In an interview with Deutsche Welle on Thursday, Huawei's Chairman Liang Hua focused on his company's current challenges following Washington’s move to blacklist the Chinese tech giant earlier this year.
“Despite all the pressure, our top priority is to ensure survival”, Liang said, adding that he shares Huawei founder Ren Zhengfei’s view that their company is like “a plane that kept flying even after being riddled with bullet holes, but it finally made its way back home”.
“To land safely, we have to solve many problems and patch up these holes one by one, like redesigning some of our products and ensuring supply continuity”, Liang pointed out.
He said that due to the fact that Huawei’s business presence in the US is “virtually non-existent,” the company is focusing its efforts on the countries where its “products and services are welcomed.”
Huawei Supports Globalization in Developing 5G
Liang dismissed allegations that the future of 5G technology will only be determined by Huawei and controlled by Beijing.
“We don't want to close ourselves off for the sake of pursuing independent innovation and self-sufficiency.
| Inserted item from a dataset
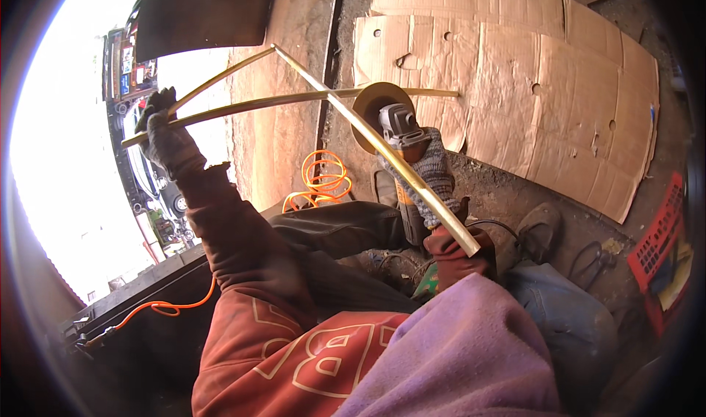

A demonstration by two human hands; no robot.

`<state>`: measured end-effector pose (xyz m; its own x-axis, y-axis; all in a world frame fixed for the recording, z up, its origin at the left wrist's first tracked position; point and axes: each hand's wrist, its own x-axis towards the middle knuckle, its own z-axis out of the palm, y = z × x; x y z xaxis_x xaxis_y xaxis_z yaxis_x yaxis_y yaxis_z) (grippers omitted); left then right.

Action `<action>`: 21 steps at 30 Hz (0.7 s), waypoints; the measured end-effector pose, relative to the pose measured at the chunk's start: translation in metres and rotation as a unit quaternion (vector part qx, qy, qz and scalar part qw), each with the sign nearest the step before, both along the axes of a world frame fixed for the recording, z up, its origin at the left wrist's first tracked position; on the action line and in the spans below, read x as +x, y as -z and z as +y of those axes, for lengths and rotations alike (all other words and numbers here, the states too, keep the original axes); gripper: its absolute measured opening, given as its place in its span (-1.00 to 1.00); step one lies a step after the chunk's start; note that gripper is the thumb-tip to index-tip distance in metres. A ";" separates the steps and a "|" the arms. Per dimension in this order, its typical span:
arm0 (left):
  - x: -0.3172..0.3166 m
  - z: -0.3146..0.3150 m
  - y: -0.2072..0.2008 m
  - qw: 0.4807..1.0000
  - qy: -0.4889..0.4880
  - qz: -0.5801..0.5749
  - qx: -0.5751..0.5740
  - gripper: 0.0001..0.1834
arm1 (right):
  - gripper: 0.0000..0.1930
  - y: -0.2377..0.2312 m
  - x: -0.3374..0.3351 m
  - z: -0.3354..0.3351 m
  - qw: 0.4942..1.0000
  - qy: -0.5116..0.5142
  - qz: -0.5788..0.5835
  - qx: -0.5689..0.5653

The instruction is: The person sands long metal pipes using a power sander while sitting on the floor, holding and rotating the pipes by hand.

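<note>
My left hand (168, 139), in a dark glove, is wrapped round gold-coloured metal tubing at the left. The tubing forms an A-like frame: a long bar (412, 173) slants toward me, a short bar (224, 77) meets its far end, and a crossbar (254, 104) runs between them and beyond. In a grey knitted glove, my right hand (432, 173) grips an angle grinder (401, 125) with an orange body. The long bar passes in front of this hand and hides part of it. The grinder's round disc (371, 108) is close to the crossbar; whether they touch I cannot tell.
Flattened cardboard sheets (507, 86) lie on the floor at the far right. A coiled orange hose (323, 178) is left of the grinder. At the right edge is a red perforated plastic case (657, 233). A dark panel (206, 12) stands at the far left, near a bright opening.
</note>
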<state>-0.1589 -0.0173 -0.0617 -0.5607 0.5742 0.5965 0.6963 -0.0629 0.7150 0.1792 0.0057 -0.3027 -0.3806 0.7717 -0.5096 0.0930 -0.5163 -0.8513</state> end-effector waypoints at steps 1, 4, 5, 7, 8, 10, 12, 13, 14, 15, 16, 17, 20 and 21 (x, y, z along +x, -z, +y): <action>0.002 -0.002 -0.002 1.000 -0.021 0.006 -0.017 -0.77 | -0.38 0.006 -0.002 0.000 1.000 -0.002 -0.003 -0.011; 0.000 -0.013 -0.009 0.996 -0.025 0.061 -0.053 -0.80 | -0.38 0.029 -0.006 0.001 0.999 0.006 0.014 -0.043; -0.001 -0.017 -0.010 0.994 -0.027 0.080 -0.064 -0.81 | -0.37 0.033 -0.003 0.000 0.996 0.024 0.040 -0.072; 0.002 -0.006 -0.004 0.994 -0.044 0.082 -0.051 -0.82 | -0.36 0.038 0.007 0.011 0.991 0.045 0.007 -0.125; 0.004 -0.001 -0.002 0.994 -0.048 0.081 -0.047 -0.82 | -0.36 0.042 0.008 0.009 0.991 0.051 0.004 -0.125; 0.009 0.002 -0.002 0.992 -0.088 0.079 -0.050 -0.82 | -0.37 0.049 0.002 0.000 0.972 -0.050 -0.135 0.185; 0.014 0.002 -0.006 0.991 -0.104 0.062 -0.049 -0.82 | -0.34 0.041 -0.003 -0.007 0.978 -0.052 -0.084 0.186; 0.015 0.003 -0.006 0.988 -0.142 0.033 -0.048 -0.83 | -0.30 0.027 -0.004 -0.007 0.999 0.027 0.018 0.036; 0.015 0.003 -0.005 0.982 -0.180 0.003 -0.047 -0.84 | -0.30 0.008 -0.004 -0.008 0.999 -0.011 -0.051 0.006; 0.013 0.001 -0.004 0.980 -0.184 0.032 -0.063 -0.84 | -0.32 -0.008 -0.005 -0.005 1.000 -0.004 -0.012 -0.016; 0.010 0.001 -0.004 0.981 -0.183 0.030 -0.064 -0.84 | -0.35 -0.015 -0.006 -0.004 0.999 0.002 0.026 -0.038; 0.008 0.000 -0.004 0.977 -0.211 -0.002 -0.046 -0.84 | -0.35 -0.011 -0.005 -0.004 0.999 0.002 0.024 -0.039; 0.003 -0.002 -0.004 0.970 -0.240 -0.024 -0.021 -0.84 | -0.48 0.034 -0.003 -0.005 0.993 0.078 0.056 -0.069; 0.005 -0.001 -0.002 0.973 -0.231 -0.012 -0.008 -0.84 | -0.49 0.046 0.003 -0.003 0.988 0.100 0.067 -0.097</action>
If we only depend on ourselves, we will not be able to compete in the future global market. At Huawei, we firmly support globalisation, especially for our supply chain”, he underscored.
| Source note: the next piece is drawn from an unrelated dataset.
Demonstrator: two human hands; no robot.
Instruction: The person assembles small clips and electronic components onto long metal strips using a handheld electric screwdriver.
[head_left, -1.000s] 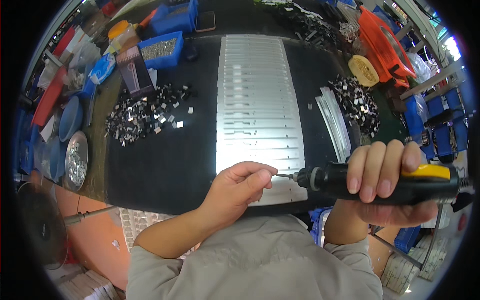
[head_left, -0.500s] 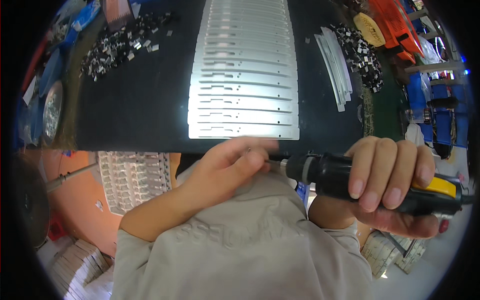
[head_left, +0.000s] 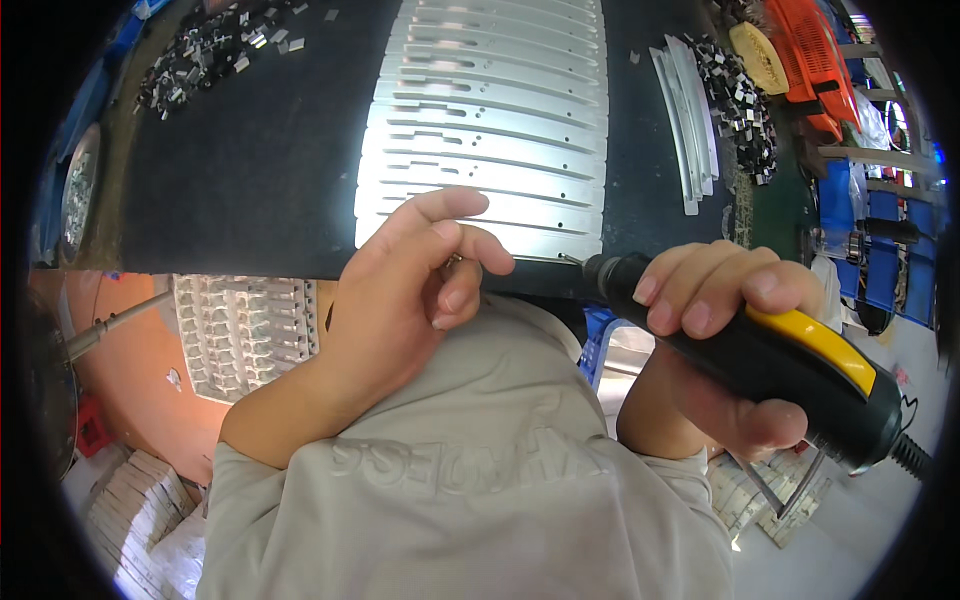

At the same time, he made it clear that Washington’s actions prompted Huawei to design and develop many of its components on its own.
“If the US government allows American companies to resume supply to Huawei, we will still buy US components to build our supply chain,” Liang noted.
In this vein, he rejected claims that Huawei's leading role in 5G technology could be used by Chinese authorities for global espionage.
“Huawei only provides equipment, and does not participate in network operations, so we have no access to user data,” Liang said, adding that over the past few years, the tech giant has never received any requests to deliver information to the state.
“And even if we received such requests in the future, we would not agree to them. Without any lawful requests, we won't do anything,” he emphasised.
US Tightens Screws on Huawei
The interview comes after the US House of Representatives passed a bill which bans the use of governmental funds to purchase communications equipment from companies that are “posing national security risks” to American networks, including Huawei.
“Companies like Huawei and its affiliates pose a significant threat to America’s commercial and security interests because a lot of communications providers rely heavily on their equipment,” the lawmakers said in a statement.
The US initiated its crackdown on Huawei in May when the Department of Commerce banned the company’s equipment from being supplied to American soil. Washington also severely limited US companies' ability to sell software and components to the Chinese tech giant, requiring them to get special permissions in order to do so.
Washington justified the move by accusing the company of leaving backdoors in its products to enable surveillance by the Chinese government, allegations that both Beijing and Huawei reject.
US President Donald Trump has repeatedly hinted that the Huawei issue could be resolved if the two countries reach a new trade deal to end bilateral trade war, which has been ongoing since 2018, despite the White House dismissing allegations that the crackdown campaign was just another front in the bilateral trade spat.